*** Opening of DATA FOR THE TASK ***

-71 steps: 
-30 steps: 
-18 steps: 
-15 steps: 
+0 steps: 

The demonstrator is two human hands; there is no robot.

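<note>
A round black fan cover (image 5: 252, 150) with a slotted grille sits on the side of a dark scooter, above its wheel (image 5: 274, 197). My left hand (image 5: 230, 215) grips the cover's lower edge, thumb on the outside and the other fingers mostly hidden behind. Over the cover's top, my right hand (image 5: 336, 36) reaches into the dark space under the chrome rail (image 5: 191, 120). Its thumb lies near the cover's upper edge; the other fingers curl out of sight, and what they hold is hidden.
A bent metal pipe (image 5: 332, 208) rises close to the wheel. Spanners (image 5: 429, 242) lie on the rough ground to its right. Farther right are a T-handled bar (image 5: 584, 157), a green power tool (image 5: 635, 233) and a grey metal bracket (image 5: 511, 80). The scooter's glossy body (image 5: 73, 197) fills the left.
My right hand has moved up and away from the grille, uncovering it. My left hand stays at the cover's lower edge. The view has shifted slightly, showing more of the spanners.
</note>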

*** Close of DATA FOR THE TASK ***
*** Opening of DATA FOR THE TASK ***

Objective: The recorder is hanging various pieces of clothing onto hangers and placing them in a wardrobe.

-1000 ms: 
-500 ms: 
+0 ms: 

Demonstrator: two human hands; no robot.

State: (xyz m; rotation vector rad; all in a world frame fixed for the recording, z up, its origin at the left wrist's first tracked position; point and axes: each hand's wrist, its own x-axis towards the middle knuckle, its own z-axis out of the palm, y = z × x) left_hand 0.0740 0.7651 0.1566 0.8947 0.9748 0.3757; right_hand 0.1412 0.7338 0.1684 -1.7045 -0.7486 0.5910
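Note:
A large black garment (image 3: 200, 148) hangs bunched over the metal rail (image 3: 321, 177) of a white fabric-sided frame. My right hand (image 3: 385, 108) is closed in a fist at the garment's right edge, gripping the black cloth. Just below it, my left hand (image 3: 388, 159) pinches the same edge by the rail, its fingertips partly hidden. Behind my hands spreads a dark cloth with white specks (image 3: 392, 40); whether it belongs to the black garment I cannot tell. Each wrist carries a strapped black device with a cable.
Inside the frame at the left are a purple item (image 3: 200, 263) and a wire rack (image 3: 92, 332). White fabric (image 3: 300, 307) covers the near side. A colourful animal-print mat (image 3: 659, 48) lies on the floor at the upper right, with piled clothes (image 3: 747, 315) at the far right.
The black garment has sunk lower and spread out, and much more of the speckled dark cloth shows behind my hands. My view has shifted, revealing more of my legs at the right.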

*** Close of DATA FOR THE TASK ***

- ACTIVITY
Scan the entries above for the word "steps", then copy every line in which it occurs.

- YOUR RESPONSE
-71 steps: 
-30 steps: 
-18 steps: 
-15 steps: 
+0 steps: 

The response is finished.